Exercise instructions
All lines from the one containing "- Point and" down to the one containing "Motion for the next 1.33", both ends included, are to be given again exactly; omit the rest of the listing below.
-- Opening Marker --
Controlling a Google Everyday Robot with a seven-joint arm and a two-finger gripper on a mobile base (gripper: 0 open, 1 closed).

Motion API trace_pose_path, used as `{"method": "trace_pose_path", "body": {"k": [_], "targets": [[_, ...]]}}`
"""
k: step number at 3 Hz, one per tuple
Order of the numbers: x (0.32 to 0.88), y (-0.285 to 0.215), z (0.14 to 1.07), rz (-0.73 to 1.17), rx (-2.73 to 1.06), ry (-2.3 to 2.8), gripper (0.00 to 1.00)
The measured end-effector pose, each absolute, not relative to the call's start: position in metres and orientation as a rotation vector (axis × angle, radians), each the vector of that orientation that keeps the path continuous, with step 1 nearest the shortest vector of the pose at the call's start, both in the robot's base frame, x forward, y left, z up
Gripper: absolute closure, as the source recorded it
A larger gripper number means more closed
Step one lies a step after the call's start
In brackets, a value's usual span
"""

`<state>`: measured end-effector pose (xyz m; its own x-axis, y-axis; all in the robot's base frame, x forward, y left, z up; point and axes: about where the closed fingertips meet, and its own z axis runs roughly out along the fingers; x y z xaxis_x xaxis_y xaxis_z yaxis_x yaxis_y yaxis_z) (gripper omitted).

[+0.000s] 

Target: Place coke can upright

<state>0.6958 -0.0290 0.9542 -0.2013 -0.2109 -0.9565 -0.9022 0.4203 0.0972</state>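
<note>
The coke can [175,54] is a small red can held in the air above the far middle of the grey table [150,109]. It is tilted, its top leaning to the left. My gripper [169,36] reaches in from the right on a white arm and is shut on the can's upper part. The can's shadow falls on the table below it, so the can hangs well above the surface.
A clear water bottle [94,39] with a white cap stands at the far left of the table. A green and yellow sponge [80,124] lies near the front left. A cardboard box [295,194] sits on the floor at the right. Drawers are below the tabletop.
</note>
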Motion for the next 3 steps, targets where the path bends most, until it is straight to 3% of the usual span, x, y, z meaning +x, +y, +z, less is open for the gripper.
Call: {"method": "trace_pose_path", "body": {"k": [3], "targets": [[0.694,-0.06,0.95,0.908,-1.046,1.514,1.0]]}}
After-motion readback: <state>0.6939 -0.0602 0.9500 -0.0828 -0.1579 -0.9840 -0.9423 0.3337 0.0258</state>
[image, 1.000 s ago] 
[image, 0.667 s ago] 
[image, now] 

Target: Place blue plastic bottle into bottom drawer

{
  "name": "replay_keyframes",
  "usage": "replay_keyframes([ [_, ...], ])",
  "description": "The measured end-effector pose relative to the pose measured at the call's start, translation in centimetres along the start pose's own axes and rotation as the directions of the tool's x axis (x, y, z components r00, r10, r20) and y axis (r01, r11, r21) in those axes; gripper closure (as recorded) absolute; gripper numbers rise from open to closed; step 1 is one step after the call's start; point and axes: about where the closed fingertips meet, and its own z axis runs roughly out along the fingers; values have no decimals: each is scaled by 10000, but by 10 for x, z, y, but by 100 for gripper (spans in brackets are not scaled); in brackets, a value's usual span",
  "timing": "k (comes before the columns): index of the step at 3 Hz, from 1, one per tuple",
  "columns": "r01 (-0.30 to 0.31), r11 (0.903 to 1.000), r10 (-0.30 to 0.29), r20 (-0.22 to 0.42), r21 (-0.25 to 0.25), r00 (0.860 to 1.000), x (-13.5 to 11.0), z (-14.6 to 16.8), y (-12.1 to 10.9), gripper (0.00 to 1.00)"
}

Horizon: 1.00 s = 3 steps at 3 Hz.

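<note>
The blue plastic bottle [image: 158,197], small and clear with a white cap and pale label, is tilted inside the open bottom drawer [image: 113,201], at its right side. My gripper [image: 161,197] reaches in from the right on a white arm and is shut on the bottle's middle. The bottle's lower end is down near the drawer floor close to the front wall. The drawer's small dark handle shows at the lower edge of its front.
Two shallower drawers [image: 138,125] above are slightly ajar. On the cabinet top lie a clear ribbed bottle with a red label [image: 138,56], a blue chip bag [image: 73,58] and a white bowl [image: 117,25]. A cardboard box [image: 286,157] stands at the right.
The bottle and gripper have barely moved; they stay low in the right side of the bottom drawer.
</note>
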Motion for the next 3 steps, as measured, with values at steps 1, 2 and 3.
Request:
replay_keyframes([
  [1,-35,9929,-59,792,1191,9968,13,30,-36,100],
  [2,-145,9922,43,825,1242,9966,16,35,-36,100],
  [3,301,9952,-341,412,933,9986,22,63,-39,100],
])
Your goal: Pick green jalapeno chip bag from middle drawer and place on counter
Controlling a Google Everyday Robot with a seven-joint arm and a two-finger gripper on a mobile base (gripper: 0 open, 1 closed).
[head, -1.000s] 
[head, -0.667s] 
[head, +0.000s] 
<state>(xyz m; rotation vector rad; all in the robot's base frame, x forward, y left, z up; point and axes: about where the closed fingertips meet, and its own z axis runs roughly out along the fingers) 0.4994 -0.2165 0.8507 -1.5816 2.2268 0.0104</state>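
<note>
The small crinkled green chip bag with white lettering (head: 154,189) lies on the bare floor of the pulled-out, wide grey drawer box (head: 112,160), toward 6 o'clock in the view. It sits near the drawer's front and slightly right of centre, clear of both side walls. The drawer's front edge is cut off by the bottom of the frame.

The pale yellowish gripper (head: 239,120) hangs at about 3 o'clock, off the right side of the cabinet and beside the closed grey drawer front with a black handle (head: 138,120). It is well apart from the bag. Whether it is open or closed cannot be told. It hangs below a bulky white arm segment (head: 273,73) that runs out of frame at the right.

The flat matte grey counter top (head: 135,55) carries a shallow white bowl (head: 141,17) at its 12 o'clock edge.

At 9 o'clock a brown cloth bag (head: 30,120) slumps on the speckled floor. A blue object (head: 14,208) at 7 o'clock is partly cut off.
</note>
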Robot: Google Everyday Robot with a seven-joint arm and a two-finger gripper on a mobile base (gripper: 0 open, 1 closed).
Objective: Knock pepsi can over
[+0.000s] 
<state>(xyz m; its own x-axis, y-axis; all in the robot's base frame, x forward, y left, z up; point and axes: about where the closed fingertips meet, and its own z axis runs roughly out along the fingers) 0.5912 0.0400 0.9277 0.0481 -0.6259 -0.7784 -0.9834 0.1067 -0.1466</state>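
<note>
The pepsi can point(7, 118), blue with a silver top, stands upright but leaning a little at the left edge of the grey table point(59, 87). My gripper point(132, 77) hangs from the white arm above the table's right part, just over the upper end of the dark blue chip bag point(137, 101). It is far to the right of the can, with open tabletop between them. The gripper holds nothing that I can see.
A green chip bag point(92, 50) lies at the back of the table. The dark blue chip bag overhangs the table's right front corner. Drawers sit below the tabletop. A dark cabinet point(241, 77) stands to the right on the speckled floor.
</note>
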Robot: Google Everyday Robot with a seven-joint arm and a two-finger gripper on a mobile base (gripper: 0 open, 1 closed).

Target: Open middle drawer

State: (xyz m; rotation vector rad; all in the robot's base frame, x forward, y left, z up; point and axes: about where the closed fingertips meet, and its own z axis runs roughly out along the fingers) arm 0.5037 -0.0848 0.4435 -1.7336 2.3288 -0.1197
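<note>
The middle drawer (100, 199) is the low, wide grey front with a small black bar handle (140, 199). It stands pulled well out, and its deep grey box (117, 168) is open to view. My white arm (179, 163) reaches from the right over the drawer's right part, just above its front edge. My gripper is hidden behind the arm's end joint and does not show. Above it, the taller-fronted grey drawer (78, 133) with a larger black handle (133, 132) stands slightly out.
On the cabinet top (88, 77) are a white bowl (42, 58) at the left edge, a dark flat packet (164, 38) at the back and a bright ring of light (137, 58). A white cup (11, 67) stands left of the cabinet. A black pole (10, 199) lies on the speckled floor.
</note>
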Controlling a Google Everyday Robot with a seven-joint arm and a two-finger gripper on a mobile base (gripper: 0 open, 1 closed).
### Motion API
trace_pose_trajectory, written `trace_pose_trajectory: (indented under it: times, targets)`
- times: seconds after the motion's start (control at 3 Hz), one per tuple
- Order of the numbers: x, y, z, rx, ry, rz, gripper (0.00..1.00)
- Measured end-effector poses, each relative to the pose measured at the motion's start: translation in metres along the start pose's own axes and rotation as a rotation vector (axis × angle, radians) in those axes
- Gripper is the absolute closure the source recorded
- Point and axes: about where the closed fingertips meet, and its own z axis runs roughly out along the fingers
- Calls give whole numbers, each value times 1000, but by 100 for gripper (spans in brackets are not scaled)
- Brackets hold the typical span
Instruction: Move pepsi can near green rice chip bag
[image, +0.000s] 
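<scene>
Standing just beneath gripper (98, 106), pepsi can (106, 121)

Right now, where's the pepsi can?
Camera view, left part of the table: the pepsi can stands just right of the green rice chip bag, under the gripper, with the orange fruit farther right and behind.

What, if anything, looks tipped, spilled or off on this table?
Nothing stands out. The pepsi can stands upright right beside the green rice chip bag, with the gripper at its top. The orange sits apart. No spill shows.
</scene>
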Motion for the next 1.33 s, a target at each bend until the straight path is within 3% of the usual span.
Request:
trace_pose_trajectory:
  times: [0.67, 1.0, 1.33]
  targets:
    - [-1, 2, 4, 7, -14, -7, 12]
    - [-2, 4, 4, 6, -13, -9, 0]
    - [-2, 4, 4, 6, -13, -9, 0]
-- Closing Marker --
Response below
- Point and axes: about where the closed fingertips meet, and its own z axis runs roughly out along the fingers
- Calls give whole numbers, each value times 1000, but by 100 for gripper (spans in brackets are not scaled)
- Brackets hold the typical span
Instruction: Move pepsi can near green rice chip bag
[image, +0.000s] 
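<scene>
Standing just beneath gripper (98, 106), pepsi can (106, 121)

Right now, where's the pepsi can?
Camera view, left part of the table: the pepsi can stands just right of the green rice chip bag, under the gripper, with the orange fruit farther right and behind.

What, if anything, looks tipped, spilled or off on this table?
Nothing stands out. The pepsi can stands upright right beside the green rice chip bag, with the gripper at its top. The orange sits apart. No spill shows.
</scene>
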Motion for the next 1.33 s, a target at each bend until the straight path is within 3% of the usual span.

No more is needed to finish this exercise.